Launching today
Conduit
The local MCP gateway that cuts tokens ~90%
79 followers
The local MCP gateway that cuts tokens ~90%
79 followers
Every MCP server dumps its whole tool list into your agent's context on every request. 3 servers cost ~24k tokens before you even say hi. Conduit routes them through one local gateway that exposes 3 meta-tools the agent searches on demand. Measured: 97% less tool overhead per request, ~90% fewer tokens, same task success. Works on one AI tool or five, cloud or local. Keys in your OS keychain, live toggles, no cloud, no account. Free and open source.





Conduit
Hi Product Hunt 👋
I'm Tyler, the maker of Conduit
I kept adding MCP servers to my AI tools, and the more I added, the slower and less reliable my agents got. The reason surprised me: every MCP server loads its entire tool list into the model's context on every single request. On my setup that was roughly 24,000 tokens of tool definitions sitting in context before I'd typed a word, and the model discards all of it between calls, so you pay for it again on the next one.
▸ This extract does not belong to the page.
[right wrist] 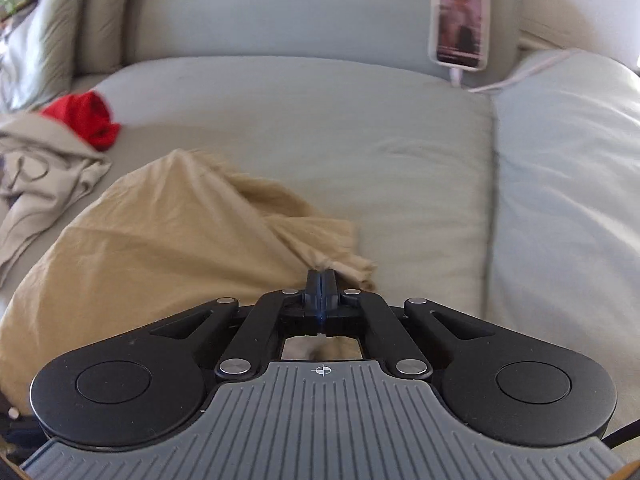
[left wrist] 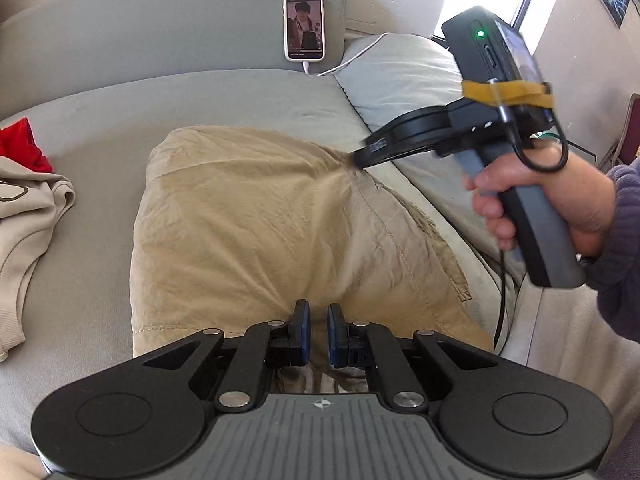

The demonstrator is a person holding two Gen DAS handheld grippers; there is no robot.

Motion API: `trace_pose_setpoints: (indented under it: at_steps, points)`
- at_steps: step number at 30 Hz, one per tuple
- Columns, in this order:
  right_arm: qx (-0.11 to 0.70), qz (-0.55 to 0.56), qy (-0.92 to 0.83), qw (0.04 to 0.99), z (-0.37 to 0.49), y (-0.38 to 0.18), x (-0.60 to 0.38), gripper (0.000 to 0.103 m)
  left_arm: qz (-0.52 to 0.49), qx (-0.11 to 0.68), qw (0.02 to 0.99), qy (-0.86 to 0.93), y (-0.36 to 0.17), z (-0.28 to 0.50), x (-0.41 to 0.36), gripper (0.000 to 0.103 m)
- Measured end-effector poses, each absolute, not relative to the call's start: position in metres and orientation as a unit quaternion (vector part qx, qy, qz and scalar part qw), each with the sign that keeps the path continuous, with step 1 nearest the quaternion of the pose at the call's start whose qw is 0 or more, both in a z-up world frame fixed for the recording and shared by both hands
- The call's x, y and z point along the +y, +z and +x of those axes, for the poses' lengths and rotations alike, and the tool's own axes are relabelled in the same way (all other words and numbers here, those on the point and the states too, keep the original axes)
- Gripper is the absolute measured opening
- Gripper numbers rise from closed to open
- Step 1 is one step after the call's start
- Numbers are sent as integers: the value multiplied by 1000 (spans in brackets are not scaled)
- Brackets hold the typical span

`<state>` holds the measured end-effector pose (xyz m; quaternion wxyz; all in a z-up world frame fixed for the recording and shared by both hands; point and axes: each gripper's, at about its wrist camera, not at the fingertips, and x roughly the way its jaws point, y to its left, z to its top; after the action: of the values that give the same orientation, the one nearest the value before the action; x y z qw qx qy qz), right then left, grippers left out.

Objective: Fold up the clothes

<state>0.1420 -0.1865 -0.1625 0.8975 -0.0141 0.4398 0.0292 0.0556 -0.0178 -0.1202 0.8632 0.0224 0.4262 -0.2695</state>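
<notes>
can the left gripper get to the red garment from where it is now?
Probably not yet. The left gripper looks pinched on the tan garment; the red garment lies off to its left beyond the beige garment. It would likely need to release first.

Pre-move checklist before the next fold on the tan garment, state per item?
1. Right gripper shut on the tan garment: ok, fabric bunches at its closed fingers.
2. Left gripper gripping the garment's near edge: cannot tell; fingers stand slightly apart over the cloth, a pinch is not visible.
3. Landing area on the grey cushion beyond the garment: ok, bare.
4. Beige garment and red cloth apart from the tan one: ok, off to the left.
5. Phone and white cable out of the fold path: ok, up at the backrest.
6. Garment flat: not ok, wrinkled and ridged toward the right gripper.
</notes>
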Motion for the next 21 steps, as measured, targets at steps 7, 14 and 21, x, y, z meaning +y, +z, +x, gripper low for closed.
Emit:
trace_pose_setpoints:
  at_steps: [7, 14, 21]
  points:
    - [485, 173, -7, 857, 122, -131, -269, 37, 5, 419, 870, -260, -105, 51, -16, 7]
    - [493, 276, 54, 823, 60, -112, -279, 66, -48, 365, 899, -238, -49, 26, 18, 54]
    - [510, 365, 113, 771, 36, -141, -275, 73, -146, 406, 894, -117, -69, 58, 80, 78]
Conduit fixes that. It's a local-first gateway that sits between your AI tools and your MCP servers. Each client connects to it once, and instead of exposing every tool, it exposes three meta-tools the agent searches on demand. The full catalog is still available; it just no longer sits in context on every request.
I benchmarked it on a real setup: 97% less tool overhead per request, around 90% fewer total tokens, at the same task success rate. The full method and numbers are in the repo.
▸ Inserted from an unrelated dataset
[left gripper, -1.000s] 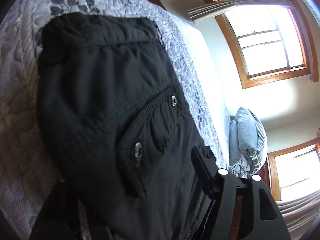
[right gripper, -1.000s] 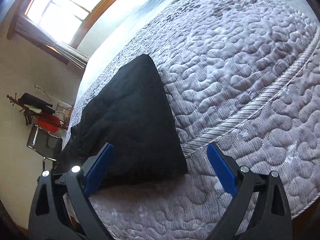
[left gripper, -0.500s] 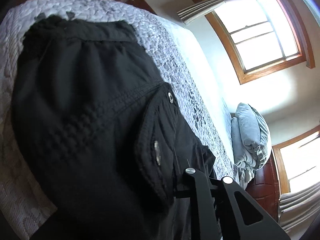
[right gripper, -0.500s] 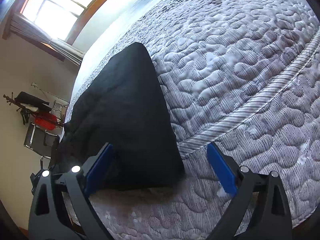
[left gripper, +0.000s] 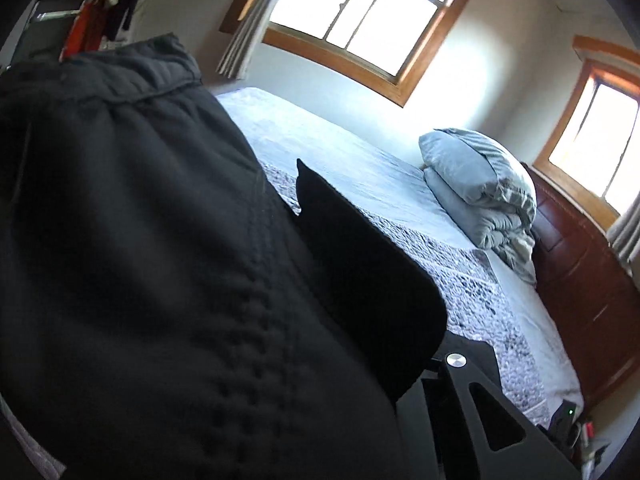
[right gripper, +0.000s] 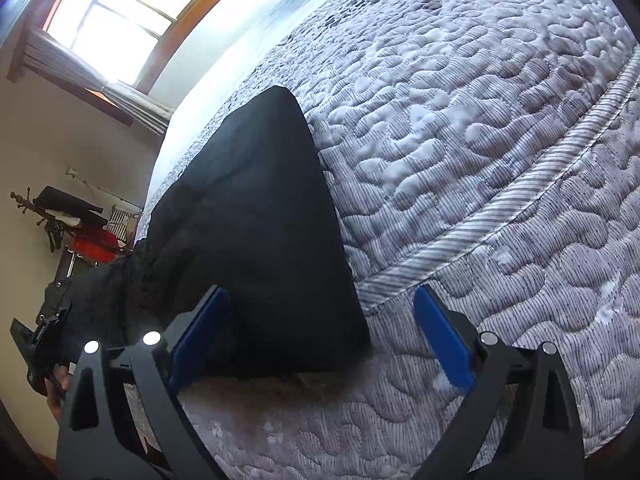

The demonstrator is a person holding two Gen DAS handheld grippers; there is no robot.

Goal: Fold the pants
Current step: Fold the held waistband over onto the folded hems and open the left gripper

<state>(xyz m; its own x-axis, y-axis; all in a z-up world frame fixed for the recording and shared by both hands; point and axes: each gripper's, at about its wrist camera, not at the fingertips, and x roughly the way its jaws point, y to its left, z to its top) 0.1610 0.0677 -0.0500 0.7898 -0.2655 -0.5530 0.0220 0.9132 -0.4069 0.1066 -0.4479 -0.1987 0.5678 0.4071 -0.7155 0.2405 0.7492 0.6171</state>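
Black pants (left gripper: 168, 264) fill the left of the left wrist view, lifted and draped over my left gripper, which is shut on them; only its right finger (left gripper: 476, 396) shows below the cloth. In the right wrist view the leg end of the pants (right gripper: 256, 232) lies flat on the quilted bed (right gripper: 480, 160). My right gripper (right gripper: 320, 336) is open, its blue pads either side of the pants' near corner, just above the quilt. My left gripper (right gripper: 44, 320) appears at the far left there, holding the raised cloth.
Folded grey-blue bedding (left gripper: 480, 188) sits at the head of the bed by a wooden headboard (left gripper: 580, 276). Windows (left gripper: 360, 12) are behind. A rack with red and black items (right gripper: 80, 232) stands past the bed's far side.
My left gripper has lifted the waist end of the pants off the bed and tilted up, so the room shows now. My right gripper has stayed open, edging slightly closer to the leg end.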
This helps no matter how you work. On cloud models, those tokens are your bill. On local models, the tool definitions eat your context window. Either way, you stop paying for tools the agent never calls.
A few things I focused on:
• API keys stay in your OS keychain, never in a config file
• Nothing phones home, it's fully local-first
• Works with 17 clients today across Windows, macOS, and Linux
• Free and open source
I'd love your feedback, especially on which MCP servers or clients you'd like supported next. Thanks for checking it out 🙏
Foyer
The 90% token reduction claim is the part I want to understand better. Is that coming from stripping context on the client side before it ever hits the model, or are you doing something smarter like caching tool descriptions and only sending diffs when the schema hasn't changed? Those are pretty different architectures with pretty different failure modes. Also curious how Conduit handles situations where the MCP server schema changes mid-session, since a stale cached description passed to the model could cause subtle tool-call errors that are annoying to debug.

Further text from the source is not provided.